Before we get into the fourth of what will be five tiers of keeper closer rankings, we’ve got two pieces of business to attend to. One is Rafael Betancourt, who inherited the Rockies’ ninth inning job following the trade of Huston Street to the Padres. I have him in Tier Two of my holds rankings, and he’d very likely fit into Tier Two of the closer rankings, probably right behind Heath Bell.
Secondly, and more importantly, I completely whiffed on Joakim Soria. Left him out of rankings entirely. That’s obviously a pretty severe screw-up on my part, and I’m not going to make any excuses. Flat out whiffed. Anyway, Soria had the worst season of his career in 2011 (4.03 ERA and 3.49 FIP in 60.1 IP) as shoulder problems gave him some trouble, but I think we all expect him to right the ship next season. Soria still struck out a ton of batters (8.95 K/9) and walked a few (2.54 BB/9), he just ran into a case of homeritis (1.04 HR/9). Hopefully a winter of rest and a healthy wing allows him to keep the ball in the park a little more in 2012.

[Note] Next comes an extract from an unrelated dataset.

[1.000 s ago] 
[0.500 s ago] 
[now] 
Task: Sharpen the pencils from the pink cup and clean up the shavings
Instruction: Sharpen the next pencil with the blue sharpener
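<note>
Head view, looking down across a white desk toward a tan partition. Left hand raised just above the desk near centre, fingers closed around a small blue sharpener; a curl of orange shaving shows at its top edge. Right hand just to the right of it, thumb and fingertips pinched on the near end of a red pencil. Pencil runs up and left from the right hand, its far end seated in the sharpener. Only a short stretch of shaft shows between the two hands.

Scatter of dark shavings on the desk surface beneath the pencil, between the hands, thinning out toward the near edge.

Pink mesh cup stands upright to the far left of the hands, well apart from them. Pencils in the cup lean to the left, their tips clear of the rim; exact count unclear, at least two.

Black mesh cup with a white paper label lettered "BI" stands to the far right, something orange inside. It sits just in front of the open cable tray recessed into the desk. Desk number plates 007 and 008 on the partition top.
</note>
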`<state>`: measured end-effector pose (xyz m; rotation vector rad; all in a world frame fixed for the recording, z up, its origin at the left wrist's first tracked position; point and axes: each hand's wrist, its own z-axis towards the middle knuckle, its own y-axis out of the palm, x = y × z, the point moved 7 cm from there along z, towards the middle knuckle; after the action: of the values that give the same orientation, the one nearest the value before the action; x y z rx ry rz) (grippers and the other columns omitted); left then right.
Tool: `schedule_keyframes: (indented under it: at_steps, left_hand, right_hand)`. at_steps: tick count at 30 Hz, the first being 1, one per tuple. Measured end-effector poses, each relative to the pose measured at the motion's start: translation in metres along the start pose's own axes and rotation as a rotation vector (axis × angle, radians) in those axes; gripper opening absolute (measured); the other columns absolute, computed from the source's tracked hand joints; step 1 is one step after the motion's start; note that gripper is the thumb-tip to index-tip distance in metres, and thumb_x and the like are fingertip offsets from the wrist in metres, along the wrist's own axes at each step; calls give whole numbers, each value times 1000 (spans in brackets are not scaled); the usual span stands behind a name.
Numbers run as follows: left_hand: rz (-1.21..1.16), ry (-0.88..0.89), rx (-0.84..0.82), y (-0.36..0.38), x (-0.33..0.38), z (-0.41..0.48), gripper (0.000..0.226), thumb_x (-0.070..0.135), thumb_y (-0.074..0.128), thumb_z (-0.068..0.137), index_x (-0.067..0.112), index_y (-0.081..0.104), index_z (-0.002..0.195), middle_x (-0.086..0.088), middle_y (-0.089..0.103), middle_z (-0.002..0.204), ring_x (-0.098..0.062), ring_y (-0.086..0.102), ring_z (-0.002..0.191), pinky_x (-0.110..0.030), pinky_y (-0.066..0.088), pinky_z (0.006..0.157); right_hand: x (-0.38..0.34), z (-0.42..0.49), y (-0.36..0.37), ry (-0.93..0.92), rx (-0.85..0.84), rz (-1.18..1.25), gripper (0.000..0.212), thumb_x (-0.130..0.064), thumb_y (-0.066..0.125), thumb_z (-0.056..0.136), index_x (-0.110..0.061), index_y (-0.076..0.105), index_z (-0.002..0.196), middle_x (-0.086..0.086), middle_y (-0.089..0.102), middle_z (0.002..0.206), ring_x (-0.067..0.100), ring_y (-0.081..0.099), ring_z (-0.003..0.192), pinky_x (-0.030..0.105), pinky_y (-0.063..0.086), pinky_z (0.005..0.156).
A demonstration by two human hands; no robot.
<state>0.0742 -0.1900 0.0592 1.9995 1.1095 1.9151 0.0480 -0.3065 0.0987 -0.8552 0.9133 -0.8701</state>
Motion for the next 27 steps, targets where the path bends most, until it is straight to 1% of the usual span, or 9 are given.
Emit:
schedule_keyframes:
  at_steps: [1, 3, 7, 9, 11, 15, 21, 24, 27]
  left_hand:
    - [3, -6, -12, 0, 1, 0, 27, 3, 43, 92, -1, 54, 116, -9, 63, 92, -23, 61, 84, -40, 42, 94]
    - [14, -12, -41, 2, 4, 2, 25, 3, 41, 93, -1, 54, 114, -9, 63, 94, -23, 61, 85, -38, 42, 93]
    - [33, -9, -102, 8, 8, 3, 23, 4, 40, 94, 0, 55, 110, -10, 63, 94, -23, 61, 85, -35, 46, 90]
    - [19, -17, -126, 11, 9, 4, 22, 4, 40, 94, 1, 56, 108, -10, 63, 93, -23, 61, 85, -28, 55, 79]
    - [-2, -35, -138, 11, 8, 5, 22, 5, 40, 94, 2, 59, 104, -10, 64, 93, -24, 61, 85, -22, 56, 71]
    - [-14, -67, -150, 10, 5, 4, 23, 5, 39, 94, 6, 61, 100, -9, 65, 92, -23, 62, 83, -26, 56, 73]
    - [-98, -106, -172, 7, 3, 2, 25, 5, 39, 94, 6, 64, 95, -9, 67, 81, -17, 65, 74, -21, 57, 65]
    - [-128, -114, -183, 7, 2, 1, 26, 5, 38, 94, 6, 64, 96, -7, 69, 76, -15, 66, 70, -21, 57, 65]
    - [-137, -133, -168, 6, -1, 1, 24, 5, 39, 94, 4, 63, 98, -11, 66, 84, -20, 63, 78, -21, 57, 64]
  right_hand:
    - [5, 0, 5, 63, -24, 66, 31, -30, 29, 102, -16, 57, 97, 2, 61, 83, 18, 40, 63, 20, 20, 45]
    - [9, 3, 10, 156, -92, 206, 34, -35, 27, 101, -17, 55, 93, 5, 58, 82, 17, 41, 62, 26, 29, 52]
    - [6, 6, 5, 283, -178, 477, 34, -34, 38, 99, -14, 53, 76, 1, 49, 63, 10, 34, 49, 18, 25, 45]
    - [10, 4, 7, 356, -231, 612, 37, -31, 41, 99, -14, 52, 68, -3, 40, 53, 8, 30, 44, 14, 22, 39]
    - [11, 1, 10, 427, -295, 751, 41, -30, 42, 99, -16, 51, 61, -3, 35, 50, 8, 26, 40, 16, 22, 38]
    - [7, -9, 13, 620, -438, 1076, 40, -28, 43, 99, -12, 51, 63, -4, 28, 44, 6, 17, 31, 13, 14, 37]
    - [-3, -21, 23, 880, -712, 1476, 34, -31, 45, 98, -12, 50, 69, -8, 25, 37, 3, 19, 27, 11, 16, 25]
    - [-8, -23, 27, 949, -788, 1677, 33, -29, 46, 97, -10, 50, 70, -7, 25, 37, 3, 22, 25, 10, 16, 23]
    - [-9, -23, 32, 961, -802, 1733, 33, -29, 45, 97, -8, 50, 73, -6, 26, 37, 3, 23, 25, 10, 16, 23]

I’ve included Zach Sanders’ end of season player rankings for reference, but they weren’t the only criteria used to create the rankings or delineate the tiers.
Andrew Bailey – -$1
There’s a pretty good chance that Bailey will be traded in the coming weeks, but the real question for him is health. He’s always had nasty stuff and performed at something very close to an elite level (9.00 K/9 and 2.53 BB/9 with 40.1% grounders), but knee, elbow, and forearm problems have limited him during the last three seasons. Bailey could jump into Tier One with a full, healthy year.
Matt Thornton – -$6
Santos is now in Toronto, leaving Thornton as the favorite for save chances on Chicago’s south side next season. Of course he’s on the trade block himself, but he’s not exactly cheap ($5.5 million per season for the next two years) or young (35). But hey, teams love hard-throwing lefty relievers. Thornton’s performance was very good this past season (9.50 K/9 and 3.17 BB/9 with 48.8% grounders) but not as otherworldly as his 2008-2010 numbers. He might be slipping, but he still figures to be a pretty good fantasy option as long as he doesn’t completely crater.
Brandon League – $5
League put himself on the closer map by saving the third most games in the AL in 2011 (37), but we should be more impressed that he cut his walk rate in half from 2010 to 2011 (3.08 BB/9 to 1.47 BB/9). He is a ground ball machine (57.1% in 2011 and 61.3% career) that doesn’t offer many strikeouts (6.60 K/9 in 2011 and 6.70 career), but he does have a 9.16 K/9 season to his credit (74.2 IP in 2009). If League can get back to doing that, he’d shoot right up the rankings. Scheduled to become a free agent after the season, he’s a prime candidate for a midseason trade.
Mark Melancon – $5
The Astros have gotten some quality innings out of Melancon after acquiring him from the Yankees in the Lance Berkman swap last season. He saved 20 games thanks mostly to his 56.1% ground ball rate, simply because his 7.99 K/9 and 3.15 BB/9 aren’t high-end totals for a fantasy closer. With his first full season as a big leaguer out of the way, Melancon is the clear favorite for ninth inning chances with the rebuilding Astros and could be a sneaky good late-round saves option next spring.
Jason Motte – $3
We all saw what Motte did as the Cardinals made their improbable run to the World Series this year, emerging from the ashes of St. Louis’ bullpen late in the season to become a ninth inning force. He’s always been a high strikeout guy (8.95 K/9) with solid walk rates (2.87 BB/9) despite having converted to pitching not all that long ago. Motte’s late season and playoff dominance has earned him the closer’s job heading into next season, which is pretty exciting for Cardinals fans and fantasy owners alike.
Frank Francisco – -$3
Francisco’s been a sneak good fantasy option for a few years now, but injuries have limited his innings in each of the last three seasons. He’s a high strikeout (career 9.92 K/9), low ground ball (career 34.5% grounders) guy that should do a better job of keeping the ball in the park with the move to the NL and a pitchers’ park (assuming the new version of CitiField doesn’t prove to be a bandbox). You’ve got expect Francisco to spend some time on the DL next year, but hopefully he stays on the mound long enough to beef up your staff’s strikeout total.